10.30.21
Saturday Selects
Week of October 25, 2021
A weekly Saturday recap to share with you our favorite links, discoveries, exhibitions, and more from the past seven days. This week: a vacation home in Greece made from repurposed Styrofoam, a furniture series in colorful onyx, and the prettiest hand-blown borosilicate bong.
Interiors
Savvas Laz’s Trashformers concept, in which he creates objects and furniture from discarded polystyrene packing crates, enters a totally new dimension with the launch of his latest project, A Pink House. Working with a plaster worker on the Greek island of Kastellorizo, Laz furnished an entire house, which will operate as an artist residency, with styrofoam objects styled vaguely to look like what one would find in a traditional Greek home.
From what I remember of the dorms at my university, the furniture was made exclusively of peeling faux-wood laminate, the floors were covered with unfortunate wall-to-wall carpeting that hadn’t been replaced in, decades and the 100-year-old building rumbled ominously every time the subway ran beneath it. So, the students who are lucky enough to stay in halls at Berlin’s Bard College are decidedly luckier than I was. Design studio Civilian’s color-forward common spaces seem like they would be a total joy to study in.
Finnish paint brand Cover Story just opened a new boutique in Helsinki and it looks like exactly the type of place where a chic Scandinavian go to decorate their house. The shop was designed by Linda Bergroth, who also just launched a new capsule collection of colors with the brand.
Exhibitions
At The Future Perfect in New York, a group show has opened, entitled Open and Closed, in collaboration with The Danish Arts Foundation. Featuring nine emerging Danish artists and designers, each participant was asked to construct a miniature box that reflects their own personal aesthetic and practice, all of which will be on display until December 15th. From top: Pettersen & Hein, Iben Høj, Annelie Grimwade Olofsson, and Ida Elke.
And at TFP’s LA outpost, New York and Colombia–based designer Chris Wolston has some new pieces that appear to be a continuation of the visual language he has been working within in recent years: furniture made of disembodied limbs (which we obviously love).

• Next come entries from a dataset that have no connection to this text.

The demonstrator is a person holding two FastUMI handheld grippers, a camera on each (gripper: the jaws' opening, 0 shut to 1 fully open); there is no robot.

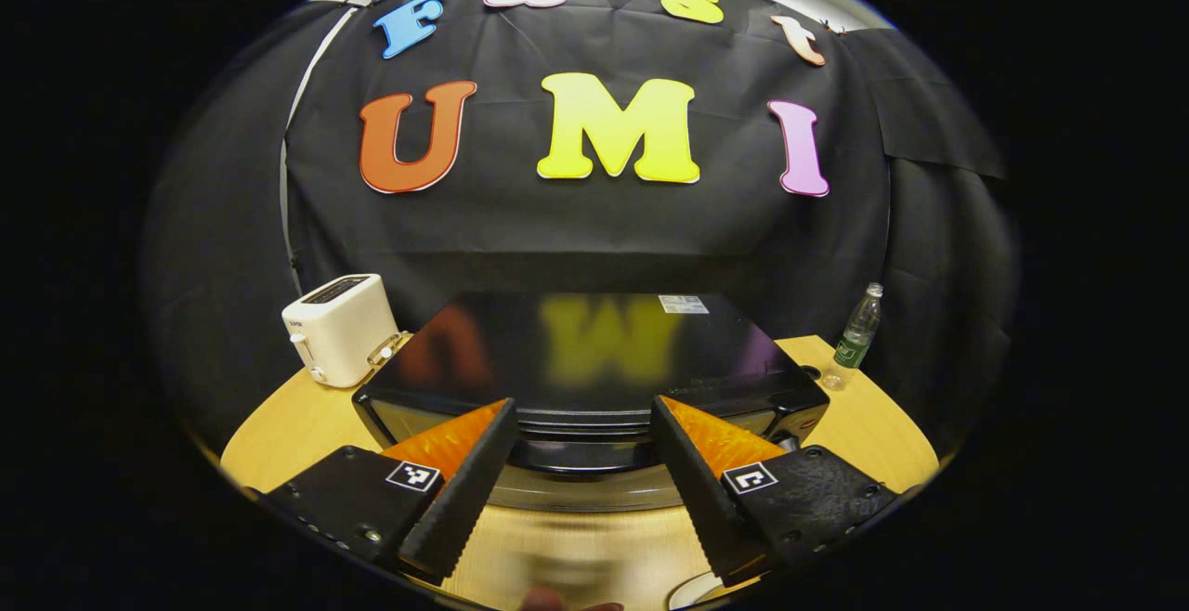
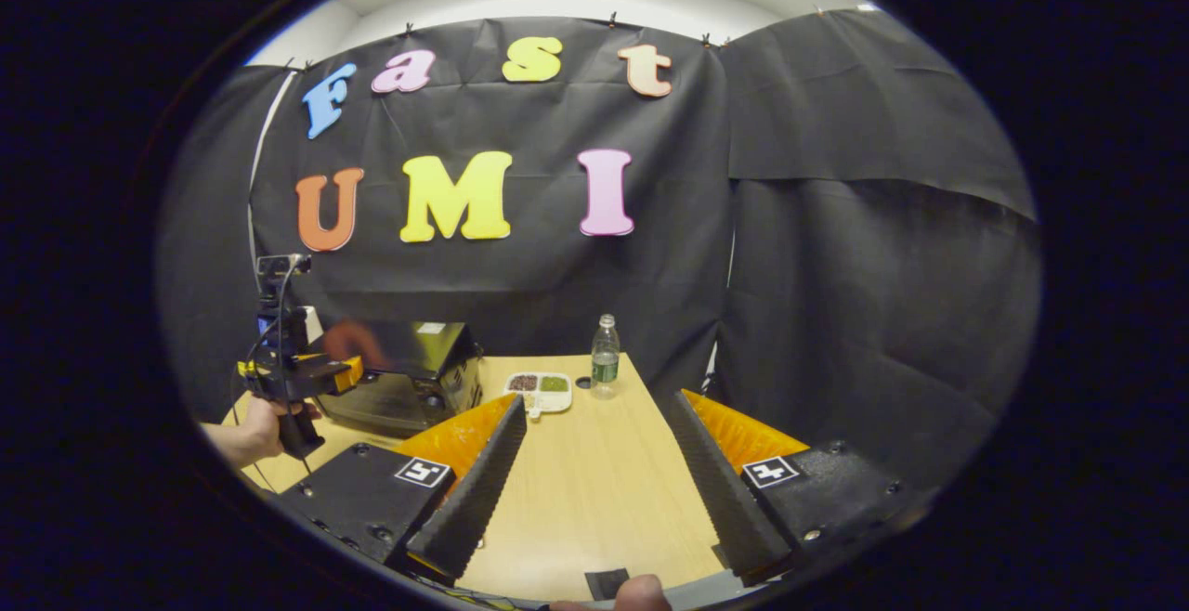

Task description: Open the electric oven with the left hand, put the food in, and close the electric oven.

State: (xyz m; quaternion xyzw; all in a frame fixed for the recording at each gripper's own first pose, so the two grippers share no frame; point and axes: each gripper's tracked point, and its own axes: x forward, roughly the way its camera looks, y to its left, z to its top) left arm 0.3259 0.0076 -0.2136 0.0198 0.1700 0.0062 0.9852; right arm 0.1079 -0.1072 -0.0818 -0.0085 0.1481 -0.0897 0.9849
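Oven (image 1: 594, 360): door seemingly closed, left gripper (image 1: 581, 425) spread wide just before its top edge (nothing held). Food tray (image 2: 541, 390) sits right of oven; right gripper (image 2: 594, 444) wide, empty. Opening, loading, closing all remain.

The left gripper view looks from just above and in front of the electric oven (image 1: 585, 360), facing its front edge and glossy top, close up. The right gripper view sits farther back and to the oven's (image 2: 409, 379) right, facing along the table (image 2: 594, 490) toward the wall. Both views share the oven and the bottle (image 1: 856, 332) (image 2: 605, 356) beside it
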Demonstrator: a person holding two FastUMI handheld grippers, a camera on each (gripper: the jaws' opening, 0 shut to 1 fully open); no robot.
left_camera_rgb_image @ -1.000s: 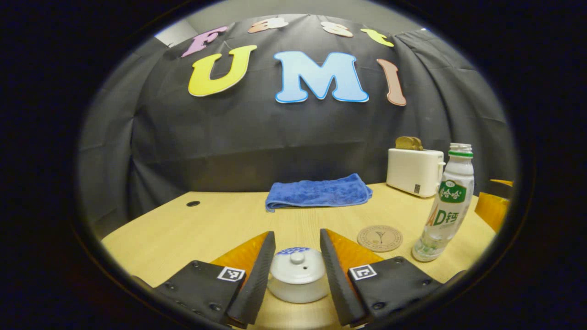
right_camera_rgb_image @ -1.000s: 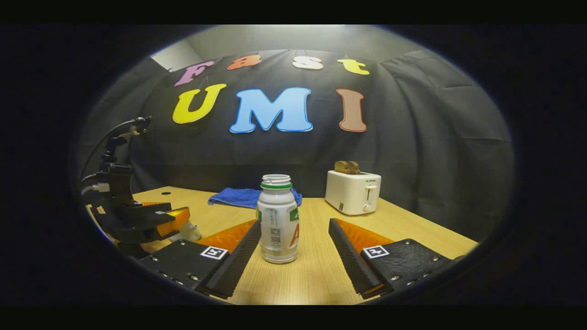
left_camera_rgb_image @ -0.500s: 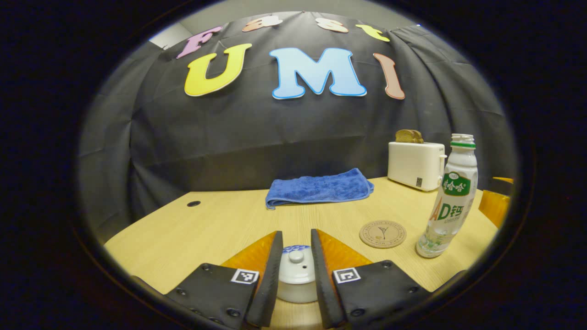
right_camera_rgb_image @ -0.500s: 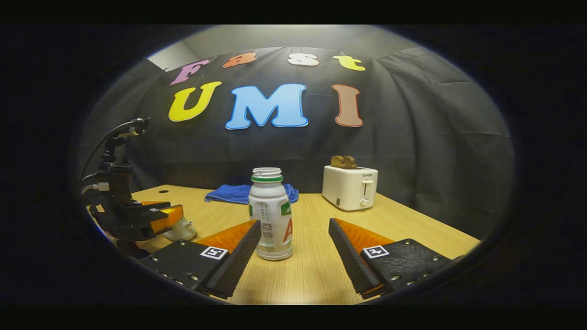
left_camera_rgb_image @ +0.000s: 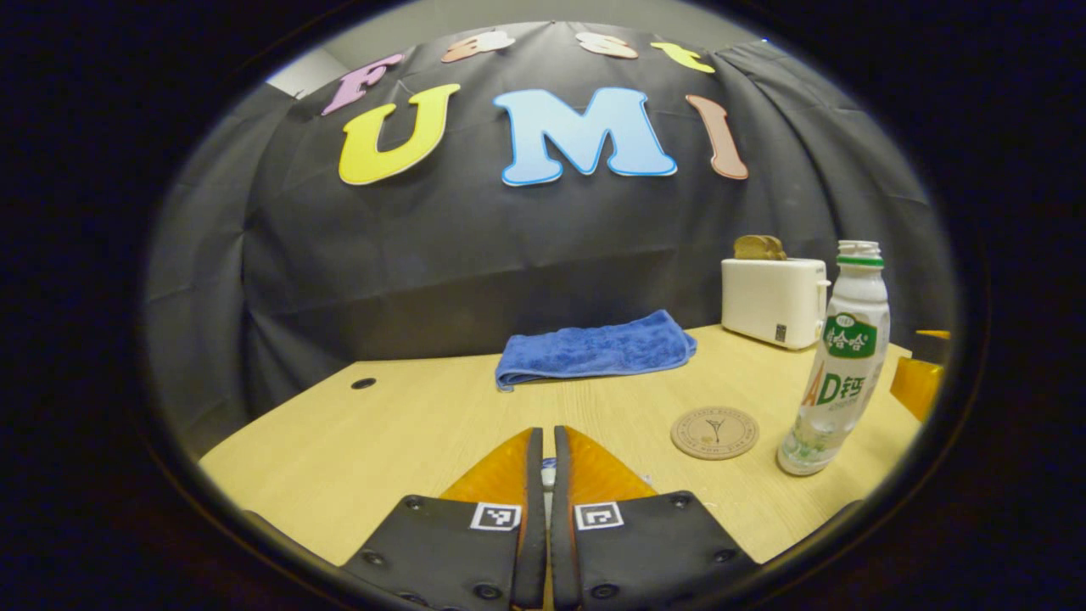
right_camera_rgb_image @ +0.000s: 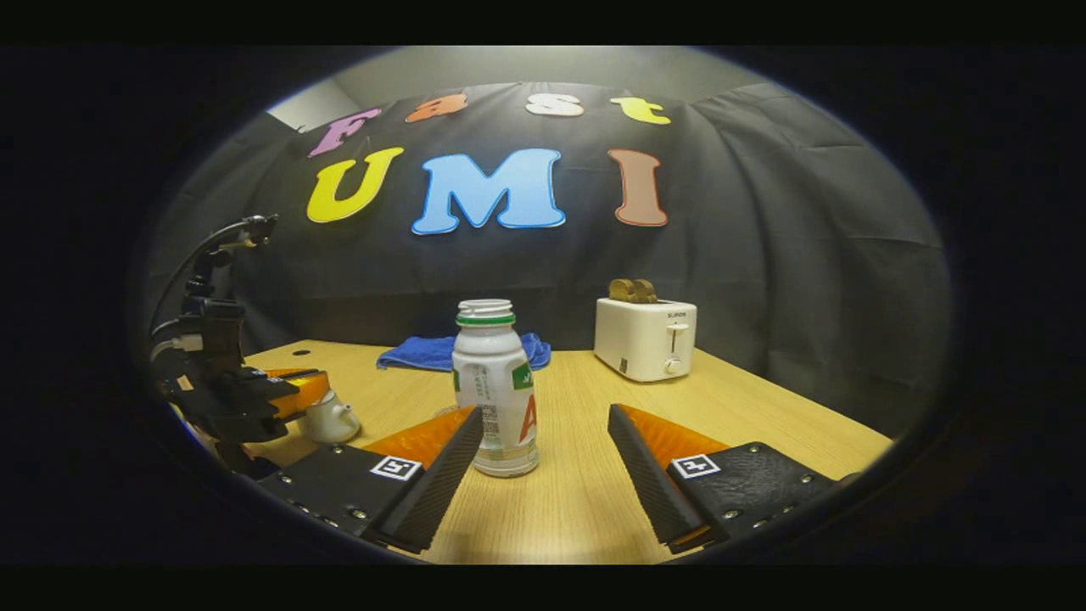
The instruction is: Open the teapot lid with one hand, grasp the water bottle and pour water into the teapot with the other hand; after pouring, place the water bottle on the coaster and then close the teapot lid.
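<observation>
White ceramic teapot sits on light wooden desk, left tool clamped on its lid knob. Right tool spread wide around clear plastic water bottle, not touching. Round cork coaster just beside bottle.

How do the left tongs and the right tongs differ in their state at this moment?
The left tongs are closed, apparently on the teapot lid knob; the right tongs are wide open. The left tongs sit over the teapot; the right tongs flank the water bottle, still standing on the table. Both point toward the wall.
</observation>
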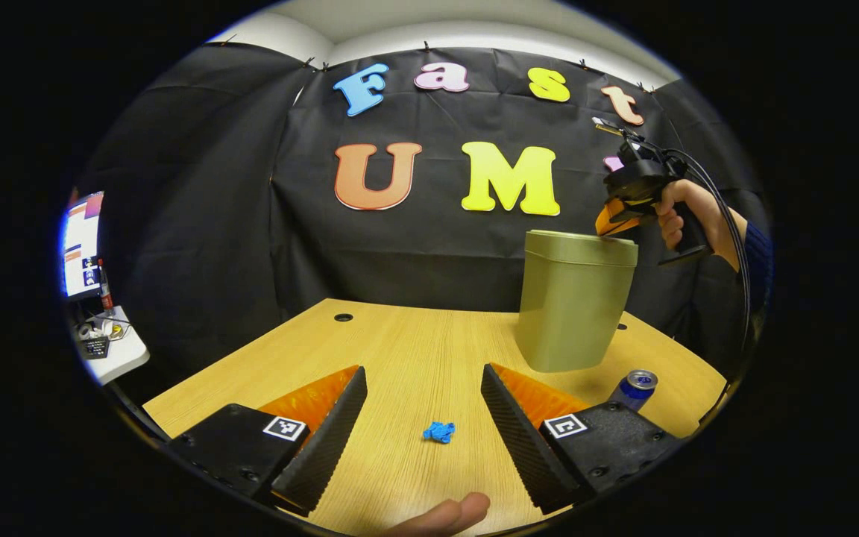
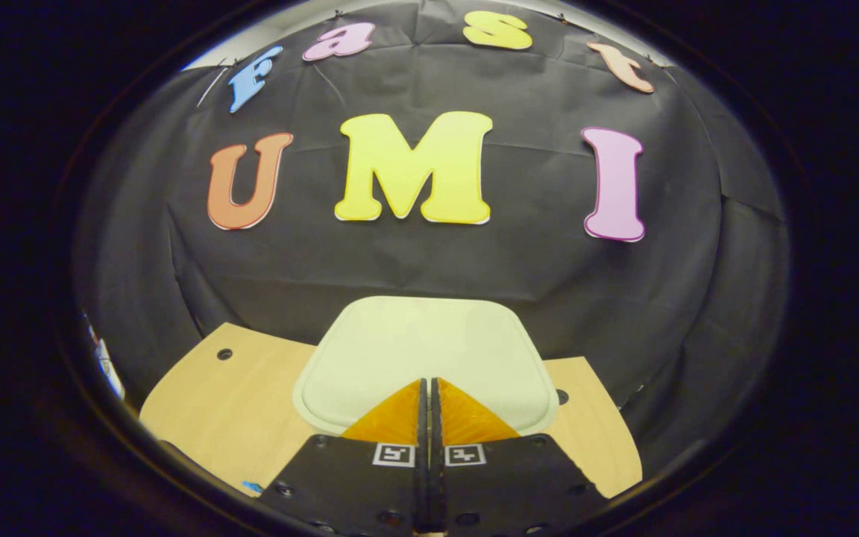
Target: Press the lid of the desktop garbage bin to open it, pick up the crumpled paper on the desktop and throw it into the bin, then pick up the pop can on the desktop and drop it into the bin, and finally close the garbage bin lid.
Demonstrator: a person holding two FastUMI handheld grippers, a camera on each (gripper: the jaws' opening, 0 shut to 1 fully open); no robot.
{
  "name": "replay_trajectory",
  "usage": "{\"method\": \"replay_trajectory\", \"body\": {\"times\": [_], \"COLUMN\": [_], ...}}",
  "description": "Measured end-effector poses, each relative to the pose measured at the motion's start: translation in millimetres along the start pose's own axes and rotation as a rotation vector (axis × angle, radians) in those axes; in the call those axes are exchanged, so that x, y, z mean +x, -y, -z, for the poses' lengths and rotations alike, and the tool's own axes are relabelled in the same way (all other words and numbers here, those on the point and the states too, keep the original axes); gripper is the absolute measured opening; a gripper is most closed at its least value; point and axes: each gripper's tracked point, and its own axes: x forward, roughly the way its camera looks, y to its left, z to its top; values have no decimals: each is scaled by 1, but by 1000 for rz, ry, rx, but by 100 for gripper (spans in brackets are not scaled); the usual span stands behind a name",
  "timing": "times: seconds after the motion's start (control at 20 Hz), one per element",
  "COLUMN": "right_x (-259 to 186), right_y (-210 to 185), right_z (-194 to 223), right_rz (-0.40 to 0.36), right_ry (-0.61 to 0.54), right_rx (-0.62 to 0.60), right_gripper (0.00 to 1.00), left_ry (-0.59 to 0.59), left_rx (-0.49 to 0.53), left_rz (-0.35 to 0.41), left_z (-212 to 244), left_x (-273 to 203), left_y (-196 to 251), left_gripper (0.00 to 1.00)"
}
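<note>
Now my right gripper, fingers pressed together to make one blunt tip, sits at the bin lid to press it, while my left gripper waits spread wide above the paper, can nearby.

A wooden desktop carries the garbage bin, crumpled paper and pop can.
</note>
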Motion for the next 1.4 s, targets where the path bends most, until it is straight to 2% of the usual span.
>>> {"method": "replay_trajectory", "body": {"times": [0.25,0.3,0.4,0.55,0.65,0.85,0.95,1.2,1.4], "right_x": [2,2,0,-7,-11,-32,-43,-72,-102], "right_y": [3,2,1,-3,7,5,10,7,10], "right_z": [6,6,1,-12,-24,-41,-49,-59,-50], "right_rz": [-9,-3,19,4,38,23,49,15,-13], "right_ry": [-59,-64,-39,11,59,122,152,201,220], "right_rx": [70,52,14,41,34,14,1,34,30], "right_gripper": [1,1,1,0,0,0,0,0,0], "left_ry": [-4,-2,9,11,12,-4,-11,-5,3], "left_rx": [12,14,21,33,29,17,10,12,32], "left_rz": [11,13,17,15,24,31,23,21,11], "left_z": [1,0,-2,-2,-2,3,4,3,2], "left_x": [0,-1,-2,-3,-3,-1,1,-3,-2], "left_y": [6,8,10,10,13,15,13,13,15], "left_gripper": [100,100,100,99,99,100,100,100,99]}}
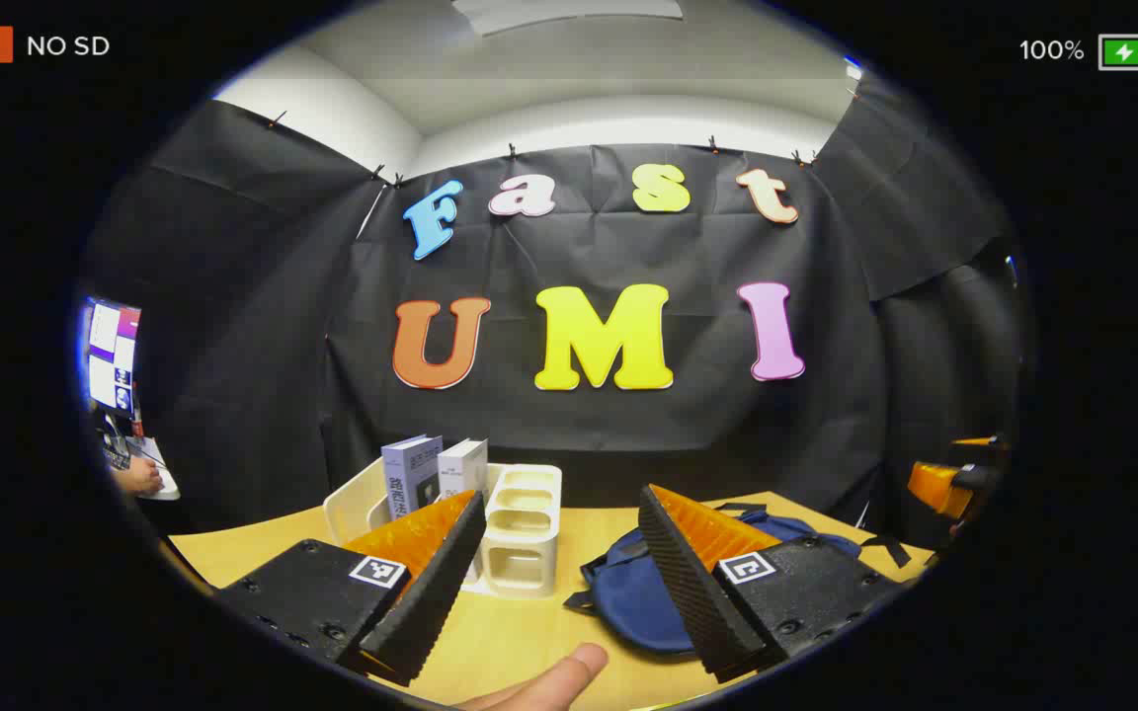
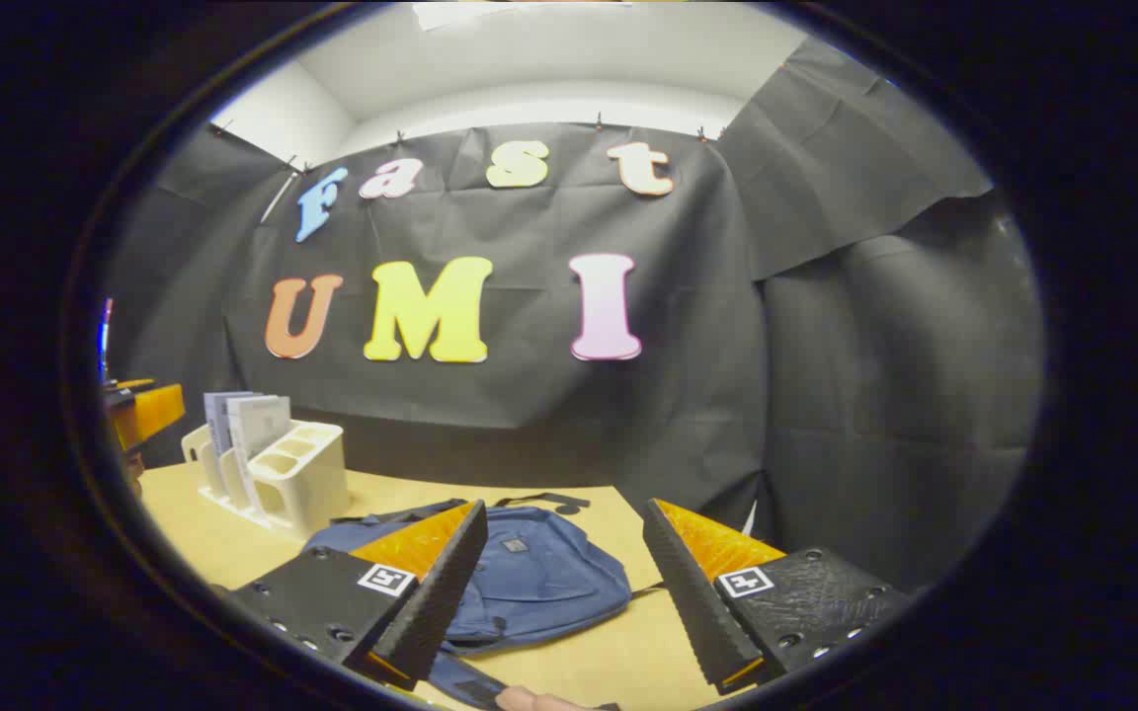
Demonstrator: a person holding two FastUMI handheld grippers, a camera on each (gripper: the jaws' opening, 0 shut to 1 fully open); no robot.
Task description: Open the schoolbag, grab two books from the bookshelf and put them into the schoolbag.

For their recent exhibition, Flexible Rigidity, which wrapped up in the middle of October, Carpenter’s Workshop Gallery Paris put two wildly different artists in dialogue: textile artist Simone Prouvé, whose experimental tapestries incorporate industrial materials like steel, glass fibres and even Kevlar, typically used in bulletproof vests (and who also happens to be the daughter of architect Jean Prouvé) and creative duo Aki+Arnaud Cooren. The latter presented a new collection of metal furniture made in their Paris atelier, a series of sand-cast aluminum sheets imprinted with a pattern akin to woven linen.
Discoveries
A trip to Le Corbusier’s Brutalist masterpiece, the Indian city of Chandigarh, was what influenced designer Nathan Yong’s latest collection, A Farewell To Reason. Comprising a series of objects in colorful onyx stone — a curved butter-yellow side table, a gridded green shelving unit, and a baby pink seat — the forms were inspired by the experimental Garden City’s “concrete curves, slanted walls, [and] raw textures,” according to Yong.
I don’t even smoke and I want one of these hand-blown borosilicate bongs self-produced by Italian designer Serena Confalonieri. I love the bubbly shape and swirling, translucent coloring so much I may just get one to put some flowers in. (If that also appeals to you, they’re available on her website.)
To celebrate 20 years of the rug brand Parsua, founders Céline Letessier and Amélie-Margot Chevalier tapped 10 designers — including Agustina Bottoni, Charlotte Julliard, and Clément Brazille — all of whom had never designed a rug before. Each created a new piece for their anniversary collection using Parsua’s weavers, who spin, dye, and knot each rug by hand.
Design Week Lagos kicked off this week and with it came a bunch of great projects from Nigerian designers, including Nifemi Marcus Bello. We particularly like his Introvert’s Chair, which uses a patterned raffia weave to create an oversized curved backrest, affording a bit of privacy to the sitter. The chair was actually designed back in 2018 but is definitely worth a second look.
Icelandic artist and designer Hanna Dis Whitehead’s latest project, Transition Vases, uses offcut segments of glazed tiles to create colorful patterns on stoneware vessels. She also mentioned that when hand-cutting the tiles used for the vases, she was able to repurpose the offcuts to create new pieces, for instance, a room divider, leading to her to expand the potential uses of the material.
Using the materials leftover from their regular production, The New Raw’s Panos Sakkas and Foteini Setaki developed a new seating system, Ermis, totally composed of waste materials. Constructed via 3D printing, the chair’s color is determined by whatever sort of plastic is leftover at the time, creating a gradient effect where the pigment switches over. For the launch of the chair, the pair also commissioned a photo series that depicts their production process and studio, a former electronics factory on the Maas River in Rotterdam.